Хому привозят к сотнику читать по умершей псалтырь. Когда сотник предполагает, что Хома, вероятно, известен святою жизнью, бурсак изумляется: это он-то святой жизни! Да он против самого страстного четверга к булочнице ходил: «сам я чорт знает что». Хому подводят ко гробу панночки, он думает о житейском: как-нибудь отдежурю три ночи, за то пан набьет мне оба кармана чистыми червонцами. Все это в духе его сословия, у которого, по народному выражению, «глаза завидущие, руки загребущие». Взгляд Хомы падает на усопшую и тут им опять овладевает болезненное и странное очарование: «Она лежала, как живая. Тело прекрасное, нежное, как снег, как серебро, казалось, мыслило…»
«Но в них же, в тех же самых чертах он видел что-то страшно пронзительное. Он чувствовал, что душа его начинала как-то болезненно ныть, как будто вдруг среди вихря веселья и закружившейся толпы запел кто-нибудь песню похоронную. Рубины уст ее, казалось, прикипали кровью к самому сердцу».
Поразительно это изображение мертвой красоты, более живой, чем сама жизнь! Из каких темных недр черпал Гоголь вдохновение на такие изображения?

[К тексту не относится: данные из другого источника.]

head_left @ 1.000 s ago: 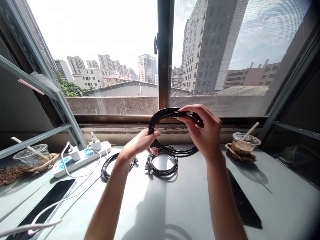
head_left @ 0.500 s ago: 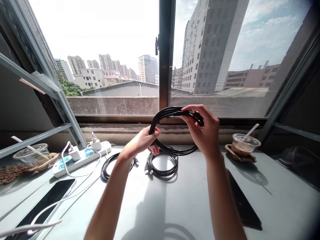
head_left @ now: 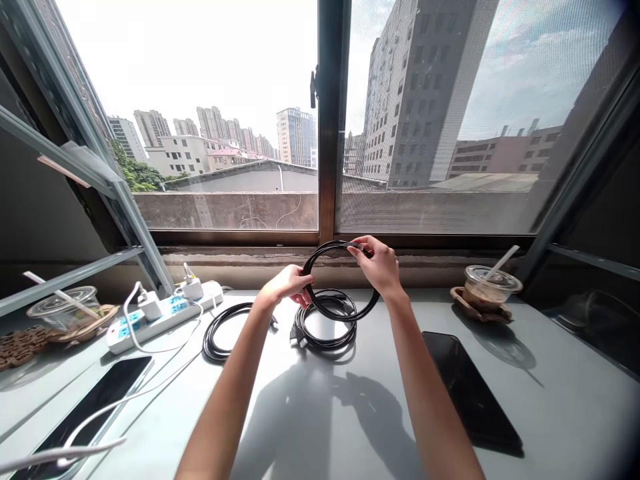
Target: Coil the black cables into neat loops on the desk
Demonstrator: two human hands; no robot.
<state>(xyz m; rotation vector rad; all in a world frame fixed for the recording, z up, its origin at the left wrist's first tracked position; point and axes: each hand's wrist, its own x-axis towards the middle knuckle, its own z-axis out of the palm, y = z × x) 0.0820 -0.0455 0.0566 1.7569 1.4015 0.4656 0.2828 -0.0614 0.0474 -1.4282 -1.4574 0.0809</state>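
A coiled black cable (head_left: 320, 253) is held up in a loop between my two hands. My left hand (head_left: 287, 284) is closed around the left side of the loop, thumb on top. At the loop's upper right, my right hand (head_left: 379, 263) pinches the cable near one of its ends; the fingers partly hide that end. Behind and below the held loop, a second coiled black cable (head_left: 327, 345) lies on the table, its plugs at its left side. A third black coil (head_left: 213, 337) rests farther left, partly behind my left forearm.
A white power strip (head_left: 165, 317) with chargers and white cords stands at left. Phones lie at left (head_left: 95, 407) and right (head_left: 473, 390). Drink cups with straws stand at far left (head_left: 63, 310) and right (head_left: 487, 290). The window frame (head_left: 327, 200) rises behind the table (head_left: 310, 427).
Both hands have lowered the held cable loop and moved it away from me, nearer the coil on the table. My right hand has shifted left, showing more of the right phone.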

Но за что, почему свалились на самого обыденного бурсака странные и страшные обольщения? Неужели красавица панночка не нашла себе более интересного героя, чтобы «задать ему страху»? И не сделал ли грубой психологической ошибки писатель, заставив вполне заурядного бурсака испытать необычайные состояния и пережить ряд фантастических происшествий? Не мертвая красавица — ведьма, под стать Хоме Бруту, а розовощекая матушка в пышных телесах, да дюжина детей, да побольше пирогов да коржиков.